Alix T. 38 : Les Helvètes – Par M. Jailloux et M. Bréda – Casterman

2 décembre 2019 2 commentaires
  • « Alix chez les Helvètes ». À quelques lettres près, on dirait une aventure d’Astérix, mais cette aventure, contrairement de celles du Gaulois à la potion magique, est basée sur un fait historique avéré : la migration des Helvètes en Gaule, prétexte à de nouvelles victoires pour le général romain.

Pour des raisons qui sont encore aujourd’hui inconnues, vers -60 av. J.-C., les Helvètes migrèrent vers le pays des Gaulois. Cet événement joua un rôle important dans la Guerre des Gaules, chose que nos auteurs d’Alix n’ignorent pas. C’est pourquoi ils décident de mener notre blond Gallo-Romain en mission secrète chez les Helvètes, mandaté par Jules lui-même.

Le récit de Mathieu Breda et de Marc Jailloux regorge de références historiques solidement appuyées : sur celles du général romain et de ses commentaires bien connus rapportés dans La Guerre des Gaules, qui est en réalité une suite de rapports de batailles destinée au sénat romain ; sur les travaux des historiens de la période, dont Jérôme Carcopino (qui inspira aussi Astérix...) fut l’un des pionniers ; sur les travaux récents des archéologues suisses qui ont fait évoluer le regard que les historiens ont eu sur le sujet.

Alix T. 38 : Les Helvètes – Par M. Jailloux et M. Bréda – Casterman
Alix T. 38 : Les Helvètes – Par M. Jailloux et M. Bréda
© Casterman

Le fait majeur de cette période est la Bataille de Bitracte qui se conclut par un triomphe pour l’armée romaine pourtant inférieure en nombre et qui aboutit à refouler les Helvètes chez eux afin qu’ils contiennent les invasions germaniques.

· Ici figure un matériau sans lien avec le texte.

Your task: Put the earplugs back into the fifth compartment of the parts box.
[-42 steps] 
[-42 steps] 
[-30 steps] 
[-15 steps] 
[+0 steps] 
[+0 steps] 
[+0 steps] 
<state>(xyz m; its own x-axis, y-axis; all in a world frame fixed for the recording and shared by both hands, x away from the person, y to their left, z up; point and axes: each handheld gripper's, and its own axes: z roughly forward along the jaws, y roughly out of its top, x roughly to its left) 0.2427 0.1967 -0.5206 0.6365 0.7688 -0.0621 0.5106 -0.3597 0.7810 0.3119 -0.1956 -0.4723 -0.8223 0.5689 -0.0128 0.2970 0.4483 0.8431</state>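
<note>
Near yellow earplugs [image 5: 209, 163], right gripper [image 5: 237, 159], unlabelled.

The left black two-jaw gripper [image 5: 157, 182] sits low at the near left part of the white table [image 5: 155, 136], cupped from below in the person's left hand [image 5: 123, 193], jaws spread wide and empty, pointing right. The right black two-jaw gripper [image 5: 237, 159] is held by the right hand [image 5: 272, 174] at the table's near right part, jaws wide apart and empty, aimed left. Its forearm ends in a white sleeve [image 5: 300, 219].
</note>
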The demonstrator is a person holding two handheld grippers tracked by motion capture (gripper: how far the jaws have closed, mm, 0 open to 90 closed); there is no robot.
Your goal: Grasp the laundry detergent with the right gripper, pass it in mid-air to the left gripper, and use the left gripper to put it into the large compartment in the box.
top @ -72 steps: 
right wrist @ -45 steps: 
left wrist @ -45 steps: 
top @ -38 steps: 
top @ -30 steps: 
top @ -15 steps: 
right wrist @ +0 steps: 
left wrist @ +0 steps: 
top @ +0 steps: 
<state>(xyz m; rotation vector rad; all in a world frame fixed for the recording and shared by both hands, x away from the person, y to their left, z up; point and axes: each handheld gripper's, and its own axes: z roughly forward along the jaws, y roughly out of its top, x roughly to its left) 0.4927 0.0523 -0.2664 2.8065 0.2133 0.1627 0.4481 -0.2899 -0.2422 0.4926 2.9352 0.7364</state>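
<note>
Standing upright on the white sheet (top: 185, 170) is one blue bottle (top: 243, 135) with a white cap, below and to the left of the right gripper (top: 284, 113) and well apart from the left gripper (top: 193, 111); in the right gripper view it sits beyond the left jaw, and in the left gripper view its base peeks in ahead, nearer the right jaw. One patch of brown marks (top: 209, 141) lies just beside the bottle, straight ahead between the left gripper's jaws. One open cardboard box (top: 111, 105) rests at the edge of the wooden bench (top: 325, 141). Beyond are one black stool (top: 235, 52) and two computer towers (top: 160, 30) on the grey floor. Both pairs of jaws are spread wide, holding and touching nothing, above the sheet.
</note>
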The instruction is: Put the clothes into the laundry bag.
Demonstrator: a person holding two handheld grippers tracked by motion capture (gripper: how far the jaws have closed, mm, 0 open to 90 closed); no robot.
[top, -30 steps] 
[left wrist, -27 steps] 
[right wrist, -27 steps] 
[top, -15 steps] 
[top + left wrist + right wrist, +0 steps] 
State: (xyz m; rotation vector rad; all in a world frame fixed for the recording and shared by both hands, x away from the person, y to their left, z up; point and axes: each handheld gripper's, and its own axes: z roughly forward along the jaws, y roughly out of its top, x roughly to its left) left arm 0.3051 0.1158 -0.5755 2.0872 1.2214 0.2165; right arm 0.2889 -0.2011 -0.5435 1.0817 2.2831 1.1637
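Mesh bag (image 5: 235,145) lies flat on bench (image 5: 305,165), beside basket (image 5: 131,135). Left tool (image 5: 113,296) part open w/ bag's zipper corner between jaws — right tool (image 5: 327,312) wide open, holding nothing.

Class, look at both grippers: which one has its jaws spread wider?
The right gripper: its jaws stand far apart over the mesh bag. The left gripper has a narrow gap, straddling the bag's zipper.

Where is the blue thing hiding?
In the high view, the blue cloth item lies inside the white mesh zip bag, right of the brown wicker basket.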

Peut-être est-ce le souvenir de cette migration qui fait que, de nos jours, les Helvètes se méfient tant des migrants…

Trop propre...

Le cahier de charge : « apprendre l’histoire en bande dessinée », imposé par Jacques Martin et ses héritiers, est respecté. La BD de Breda et Jailloux se moule dans le modèle martinien jusque dans le trait : c’est celui, vériste, de la période « Iorix le grand  » ; dans les couleurs, grâce à Jean-Jacques Chagnaud, un des meilleurs coloristes de France ; et donc dans la restitution historique où les mœurs des Helvètes, leur religion et leur organisation sont relatés au mieux de la connaissance historique actuelle de ces peuples.

Alix T. 38 : Les Helvètes – Par M. Jailloux et M. Bréda
© Casterman

Mais il faut bien le dire, le souffle de l’aventure -celui que l’on a connu dans Le Sphinx d’or, la Griffe noire ou Le Dernier Spartiate- est un peu absent de cette histoire honorable dont les personnages sont un peu trop caractérisés et les fils scénaristiques un peu trop voyants, à la limite du fan service. La série gagnerait à mieux se recentrer sur les personnages, leurs psychologies, leurs attentes personnelles et leurs ambitions.

Tout cela est trop propre, réputation suisse oblige, direz-vous. Peut-être y manque-t-il l’ambigüité martinienne. On aimerait bien qu’un bout de pain tombe dans la fondue, histoire qu’Alix ait un gage au lieu de jouer, comme ici, aux ectoplasmes.